The image of a citizen entering a courtroom without legal representation, clutching a folder of self-drafted documents, is not new. However, in 2026, this image has been radically transformed. No longer does the folder contain handwritten notes or crude pleadings; instead, it holds sophisticated legal texts, brimming with terminology, citations, and labyrinthine arguments—all products of Artificial Intelligence models like ChatGPT and its successors. What began as a promise to democratize justice is evolving into an administrative nightmare that threatens to paralyze the judicial system worldwide.

The Rise of the 'Algorithmic Lawyer'

According to recent data from U.S. federal courts and similar reports from the European Union, the number of lawsuits filed by pro se litigants (those representing themselves) has surged by 40% over the last 18 months. The reason is obvious: AI has reduced the cost of drafting a lawsuit from thousands of dollars in legal fees to a $20-a-month subscription. Citizens who were previously deterred by high costs now feel armed with a "digital armor" that allows them to pursue cases that would have once been considered financially unviable.

However, this convenience comes with a dark price. Large Language Models (LLMs), despite their impressive ability to produce legal-sounding prose, remain prone to so-called "hallucinations." Judges globally are reporting cases where lawsuits include citations to non-existent laws or judicial decisions that were never rendered. Consequently, court clerks and judicial assistants are spending hundreds of hours attempting to verify facts that simply do not exist, slowing down the delivery of justice for everyone.

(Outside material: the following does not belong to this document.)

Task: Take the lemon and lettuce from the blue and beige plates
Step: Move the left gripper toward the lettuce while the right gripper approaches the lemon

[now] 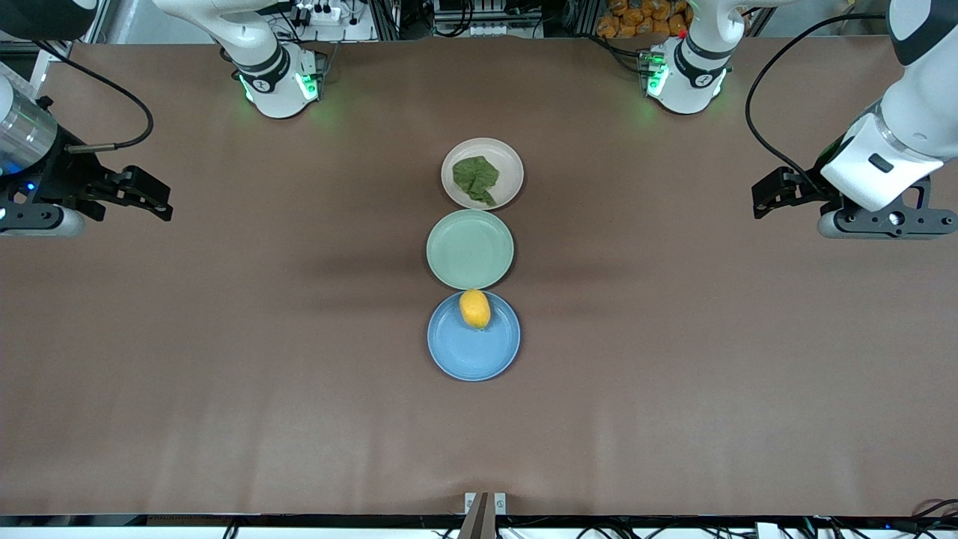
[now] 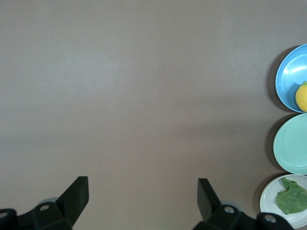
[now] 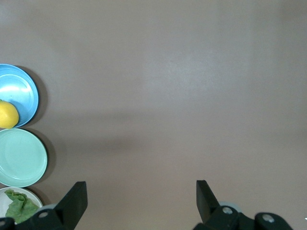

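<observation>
Fingers gape wide on both the left gripper (image 1: pixel 771 201) and right gripper (image 1: pixel 153 198); round lemon (image 1: pixel 474 308) might roll away if nudged.

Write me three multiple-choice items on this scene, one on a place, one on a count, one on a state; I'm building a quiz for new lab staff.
1. Where does the lemon lie?
A. on the blue plate
B. on the green plate
C. on the bare table

2. How many plates stand on the table?
A. two
B. three
C. four

3. How are the two grippers?
A. both shut on food
B. one open, one shut
C. both open and holding nothing

Answers:
1. A, the lemon sits at the blue plate's edge nearest the green plate.
2. B, a beige plate with lettuce, a green one and a blue one stand in a row.
3. C, the left gripper and the right gripper show spread fingers over bare table at their own ends.
</observation>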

Institutional Response and the Ethical Quagmire

The judicial response has been swift yet divided. In many U.S. states, judges have issued standing orders requiring litigants to disclose whether they used AI to draft their filings. In Europe, the debate centers on the necessity of a "human-in-the-loop" before any submission. The question at hand is whether the use of AI constitutes the unauthorized practice of law—an offense traditionally punished with severity.

"We are not just facing an increase in case volume, but a qualitative alteration of the legal process," says a senior judicial official. "When the machine generates the argument, the responsibility of the human who signs it becomes blurred."

Furthermore, there is the risk of "spam litigation." Companies or individuals can now generate thousands of identical lawsuits for minor issues, hoping for out-of-court settlements from corporations that would rather pay a small fee than engage in an endless legal battle. This strategy, often referred to as "litigation trolling," finds in AI the perfect tool for scaling its reach.

The Future: Filtering or Exclusion?

To combat this phenomenon, proposed solutions range from technological upgrades for courts to the imposition of heavy fines for "bad faith use" of technology. Some experts suggest creating official, state-sanctioned AI tools for citizens, which would be limited in scope but guaranteed in terms of legal validity. This could bridge the gap between the need for access to justice and the need to protect the system from digital noise.

The challenge for 2026 and beyond is to find a middle ground: ensuring that technology serves as a tool for citizen empowerment rather than a weapon that brings the scales of justice to a standstill. The legal profession is at a crossroads where it must either adapt to the presence of AI or face a crisis of legitimacy in the eyes of a public that no longer sees the human lawyer as an indispensable gatekeeper.